Он и сейчас желал ее. По крайней мере, теоретически, на уровне мыслей. Но после того, как эти английские козлы отделали его и начались боли, тело утратило сексуальные желания. Шейна это удручало. Ему казалось, что он будет трахаться с Росалитой до конца своих дней. И вот на тебе!
Наверное, все дело в боли и беспокойстве, охватившем его. Пройдет боль, исчезнут тревоги, и прежние желания вернутся.

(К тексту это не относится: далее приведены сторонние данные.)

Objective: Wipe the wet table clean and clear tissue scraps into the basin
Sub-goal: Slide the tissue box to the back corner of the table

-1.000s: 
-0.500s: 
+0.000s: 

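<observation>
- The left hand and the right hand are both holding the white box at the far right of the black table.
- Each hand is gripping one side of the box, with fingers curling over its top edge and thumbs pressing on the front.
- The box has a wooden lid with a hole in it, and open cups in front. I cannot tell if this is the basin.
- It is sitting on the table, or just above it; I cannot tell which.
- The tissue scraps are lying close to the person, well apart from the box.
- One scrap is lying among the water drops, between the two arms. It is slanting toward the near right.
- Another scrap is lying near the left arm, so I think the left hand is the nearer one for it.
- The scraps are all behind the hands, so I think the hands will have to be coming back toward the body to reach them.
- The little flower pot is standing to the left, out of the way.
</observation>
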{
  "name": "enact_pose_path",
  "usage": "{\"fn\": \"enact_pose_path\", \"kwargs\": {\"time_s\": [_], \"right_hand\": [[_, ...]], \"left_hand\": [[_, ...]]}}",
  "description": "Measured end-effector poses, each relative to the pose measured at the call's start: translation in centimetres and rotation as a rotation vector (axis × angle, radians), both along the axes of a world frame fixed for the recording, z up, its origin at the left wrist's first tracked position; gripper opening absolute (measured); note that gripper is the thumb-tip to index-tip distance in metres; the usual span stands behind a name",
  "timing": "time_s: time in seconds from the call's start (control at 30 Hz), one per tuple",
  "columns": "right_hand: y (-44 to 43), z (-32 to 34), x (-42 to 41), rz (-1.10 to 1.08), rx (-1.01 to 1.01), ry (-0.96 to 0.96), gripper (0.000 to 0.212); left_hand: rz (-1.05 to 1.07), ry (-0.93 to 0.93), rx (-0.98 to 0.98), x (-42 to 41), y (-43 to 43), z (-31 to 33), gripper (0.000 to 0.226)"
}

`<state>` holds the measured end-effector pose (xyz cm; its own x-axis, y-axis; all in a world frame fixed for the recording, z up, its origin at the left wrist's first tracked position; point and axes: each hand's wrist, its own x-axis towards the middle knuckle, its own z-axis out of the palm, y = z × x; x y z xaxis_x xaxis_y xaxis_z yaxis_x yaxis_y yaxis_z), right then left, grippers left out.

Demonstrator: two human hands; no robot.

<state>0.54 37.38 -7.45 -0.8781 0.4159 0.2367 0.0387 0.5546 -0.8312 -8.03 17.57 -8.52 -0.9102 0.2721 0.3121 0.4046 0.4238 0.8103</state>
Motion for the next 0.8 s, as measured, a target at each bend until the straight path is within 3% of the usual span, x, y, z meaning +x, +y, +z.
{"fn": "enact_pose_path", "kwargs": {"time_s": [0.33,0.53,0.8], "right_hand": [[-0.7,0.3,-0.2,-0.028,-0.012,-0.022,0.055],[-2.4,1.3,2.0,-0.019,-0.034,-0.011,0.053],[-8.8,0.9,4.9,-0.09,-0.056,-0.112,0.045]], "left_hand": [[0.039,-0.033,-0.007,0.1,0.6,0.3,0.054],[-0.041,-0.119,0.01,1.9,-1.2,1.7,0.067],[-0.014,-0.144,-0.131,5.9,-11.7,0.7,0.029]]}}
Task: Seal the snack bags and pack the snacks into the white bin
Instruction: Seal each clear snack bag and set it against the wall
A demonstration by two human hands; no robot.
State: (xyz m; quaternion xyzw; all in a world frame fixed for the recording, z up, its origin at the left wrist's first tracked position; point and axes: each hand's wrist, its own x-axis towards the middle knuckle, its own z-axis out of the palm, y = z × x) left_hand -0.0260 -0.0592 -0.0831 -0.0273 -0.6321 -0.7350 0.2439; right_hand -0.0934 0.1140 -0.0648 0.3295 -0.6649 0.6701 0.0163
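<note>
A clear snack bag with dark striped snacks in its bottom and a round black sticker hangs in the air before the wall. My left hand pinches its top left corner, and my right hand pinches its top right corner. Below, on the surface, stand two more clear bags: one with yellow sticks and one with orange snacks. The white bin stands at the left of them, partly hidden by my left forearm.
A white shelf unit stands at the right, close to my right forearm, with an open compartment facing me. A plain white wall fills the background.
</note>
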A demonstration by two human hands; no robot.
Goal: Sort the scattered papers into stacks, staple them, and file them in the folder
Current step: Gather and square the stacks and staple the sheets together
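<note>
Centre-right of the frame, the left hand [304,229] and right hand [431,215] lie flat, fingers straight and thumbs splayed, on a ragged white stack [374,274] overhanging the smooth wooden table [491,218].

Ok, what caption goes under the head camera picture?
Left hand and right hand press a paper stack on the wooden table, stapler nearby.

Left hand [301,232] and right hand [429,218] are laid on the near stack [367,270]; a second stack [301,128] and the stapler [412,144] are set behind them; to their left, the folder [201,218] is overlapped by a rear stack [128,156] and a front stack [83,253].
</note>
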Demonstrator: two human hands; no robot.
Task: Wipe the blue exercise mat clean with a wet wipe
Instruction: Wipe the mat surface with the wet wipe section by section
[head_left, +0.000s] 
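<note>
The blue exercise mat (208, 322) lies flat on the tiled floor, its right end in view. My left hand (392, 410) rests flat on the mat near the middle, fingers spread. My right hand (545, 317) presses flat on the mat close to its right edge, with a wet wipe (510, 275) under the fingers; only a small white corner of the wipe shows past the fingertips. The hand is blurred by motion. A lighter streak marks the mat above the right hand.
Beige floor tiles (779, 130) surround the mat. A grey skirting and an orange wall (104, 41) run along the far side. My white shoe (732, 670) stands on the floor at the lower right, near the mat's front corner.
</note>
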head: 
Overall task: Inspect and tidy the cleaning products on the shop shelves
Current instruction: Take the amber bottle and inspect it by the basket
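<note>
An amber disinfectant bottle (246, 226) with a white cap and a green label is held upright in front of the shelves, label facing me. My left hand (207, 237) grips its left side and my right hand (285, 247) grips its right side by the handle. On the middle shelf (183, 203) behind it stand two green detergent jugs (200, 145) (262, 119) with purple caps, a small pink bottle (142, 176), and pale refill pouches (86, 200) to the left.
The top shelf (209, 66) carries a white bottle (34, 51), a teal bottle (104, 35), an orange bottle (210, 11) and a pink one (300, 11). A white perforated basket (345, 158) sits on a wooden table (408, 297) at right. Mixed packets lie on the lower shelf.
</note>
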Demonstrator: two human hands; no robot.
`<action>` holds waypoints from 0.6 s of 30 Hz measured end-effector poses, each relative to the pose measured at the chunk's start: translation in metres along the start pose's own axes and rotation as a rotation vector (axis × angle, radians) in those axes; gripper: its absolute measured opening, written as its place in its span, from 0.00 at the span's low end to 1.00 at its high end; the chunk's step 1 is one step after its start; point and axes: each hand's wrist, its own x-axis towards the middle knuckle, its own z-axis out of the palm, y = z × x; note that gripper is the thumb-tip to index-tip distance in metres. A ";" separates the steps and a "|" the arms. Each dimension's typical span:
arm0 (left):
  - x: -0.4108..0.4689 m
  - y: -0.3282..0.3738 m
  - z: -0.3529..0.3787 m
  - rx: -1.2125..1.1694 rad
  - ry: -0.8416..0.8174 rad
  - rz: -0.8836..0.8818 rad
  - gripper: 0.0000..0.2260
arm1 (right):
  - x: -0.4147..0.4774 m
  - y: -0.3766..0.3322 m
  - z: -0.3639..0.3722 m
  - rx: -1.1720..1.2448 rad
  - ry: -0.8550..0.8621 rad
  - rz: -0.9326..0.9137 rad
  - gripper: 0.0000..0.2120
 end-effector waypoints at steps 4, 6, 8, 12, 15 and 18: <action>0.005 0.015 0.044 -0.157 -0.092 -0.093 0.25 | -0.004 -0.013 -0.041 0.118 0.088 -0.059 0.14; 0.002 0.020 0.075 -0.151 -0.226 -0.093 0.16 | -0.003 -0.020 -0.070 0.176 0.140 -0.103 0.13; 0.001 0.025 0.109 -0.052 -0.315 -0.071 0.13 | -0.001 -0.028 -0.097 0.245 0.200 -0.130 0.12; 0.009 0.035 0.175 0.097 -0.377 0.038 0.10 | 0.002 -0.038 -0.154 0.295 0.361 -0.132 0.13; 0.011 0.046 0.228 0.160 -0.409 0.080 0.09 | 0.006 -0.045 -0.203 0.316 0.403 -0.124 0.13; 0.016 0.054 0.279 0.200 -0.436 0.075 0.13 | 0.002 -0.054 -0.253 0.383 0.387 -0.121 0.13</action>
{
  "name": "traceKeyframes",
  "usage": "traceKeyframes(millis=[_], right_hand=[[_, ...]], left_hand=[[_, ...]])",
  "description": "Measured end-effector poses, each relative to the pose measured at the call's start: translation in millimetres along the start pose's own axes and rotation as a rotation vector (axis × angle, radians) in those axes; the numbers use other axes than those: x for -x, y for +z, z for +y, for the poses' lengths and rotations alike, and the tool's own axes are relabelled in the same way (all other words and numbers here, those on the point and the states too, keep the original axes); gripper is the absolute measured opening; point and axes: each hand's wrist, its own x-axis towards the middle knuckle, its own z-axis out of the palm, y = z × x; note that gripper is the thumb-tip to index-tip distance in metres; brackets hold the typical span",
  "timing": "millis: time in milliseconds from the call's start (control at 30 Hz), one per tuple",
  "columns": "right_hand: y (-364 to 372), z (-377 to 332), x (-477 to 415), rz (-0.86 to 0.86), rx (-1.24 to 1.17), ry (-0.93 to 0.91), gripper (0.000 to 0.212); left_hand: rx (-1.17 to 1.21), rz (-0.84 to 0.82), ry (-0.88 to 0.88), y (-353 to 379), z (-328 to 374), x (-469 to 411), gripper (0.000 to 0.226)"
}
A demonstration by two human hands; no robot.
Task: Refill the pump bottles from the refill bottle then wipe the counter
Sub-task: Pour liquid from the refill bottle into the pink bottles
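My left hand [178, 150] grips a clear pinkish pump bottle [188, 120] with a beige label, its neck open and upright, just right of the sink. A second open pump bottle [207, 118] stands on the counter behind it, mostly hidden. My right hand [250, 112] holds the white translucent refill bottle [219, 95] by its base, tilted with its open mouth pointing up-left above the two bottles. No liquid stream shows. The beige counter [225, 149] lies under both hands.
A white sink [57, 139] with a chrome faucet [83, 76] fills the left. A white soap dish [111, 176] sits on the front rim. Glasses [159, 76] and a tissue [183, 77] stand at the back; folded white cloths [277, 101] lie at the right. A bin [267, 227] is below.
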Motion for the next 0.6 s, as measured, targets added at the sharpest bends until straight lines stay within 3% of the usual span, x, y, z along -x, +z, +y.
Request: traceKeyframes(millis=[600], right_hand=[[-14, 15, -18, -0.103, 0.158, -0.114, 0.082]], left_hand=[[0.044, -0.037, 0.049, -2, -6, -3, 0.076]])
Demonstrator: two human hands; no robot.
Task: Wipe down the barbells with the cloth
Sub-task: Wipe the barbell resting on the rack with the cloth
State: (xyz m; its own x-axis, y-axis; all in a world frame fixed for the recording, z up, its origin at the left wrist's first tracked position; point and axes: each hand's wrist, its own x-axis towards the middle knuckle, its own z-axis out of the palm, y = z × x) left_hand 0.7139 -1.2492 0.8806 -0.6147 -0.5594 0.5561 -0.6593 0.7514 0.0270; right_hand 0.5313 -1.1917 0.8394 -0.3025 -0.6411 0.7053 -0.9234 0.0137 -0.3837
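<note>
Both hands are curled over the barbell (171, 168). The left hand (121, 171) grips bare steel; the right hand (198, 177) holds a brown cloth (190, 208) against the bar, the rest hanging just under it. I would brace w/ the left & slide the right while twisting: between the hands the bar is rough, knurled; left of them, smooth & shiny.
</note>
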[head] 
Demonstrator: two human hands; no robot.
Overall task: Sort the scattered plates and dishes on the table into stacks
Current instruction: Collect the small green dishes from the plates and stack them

Шейн лежал в темноте, стараясь не шевелиться и тоскуя о телесной близости с Росалитой. Феерический праздник оборвался, едва подарив ему водопад красок. Шейн тосковал по тому, чего у них с Росалитой не было, но что он наблюдал в отношениях Билла и Бекки. Он не знал, как назвать такое состояние, смахивающее на дружбу между супругами.
Утром за ним заехал Билл.
Их ждал поздний деловой завтрак с представителем английской медицинской компании. Росалита спала. Шейн очень надеялся, что она не проснется. Ему не хотелось показывать Биллу изнанку их супружеской жизни.
— На китайском рынке ожидается взлет нового направления, — сказал Билл, глядя, как Шейн с трудом надевает ботинки. — Частное здравоохранение. Скоро местные нувориши начнут трястись над своим здоровьем.
— Еще один способ выкачивания денег, — согласился Шейн.
В шанхайских деловых кругах очень любили обсуждать грядущий взлет того или иного сектора национального рынка. Швейцарцы изучали возможности создания в Шанхае высококлассной частной клиники — нечто вроде Международного семейного госпиталя, но ориентированной исключительно на обслуживание китайских пациентов.
— Китайцы — нация ипохондриков, — сказал Шейн. — Они любой зуд в заду принимают за рак прямой кишки.
Морщась от боли, он завязывал шнурки ботинок.
— Ты как себя чувствуешь? — спросил Билл.
— Нормально, дружище, — ответил Шейн. Он отер потный лоб и снова сел, чтобы перевести дыхание. Потом извлек из своего ноутбука диск. — Будь добр, положи эту штуку в сейф.
Билл взял диск, на котором крупными буквами было написано: «СУНЬ».
— Сейф за Моной Лизой, — подсказал Шейн.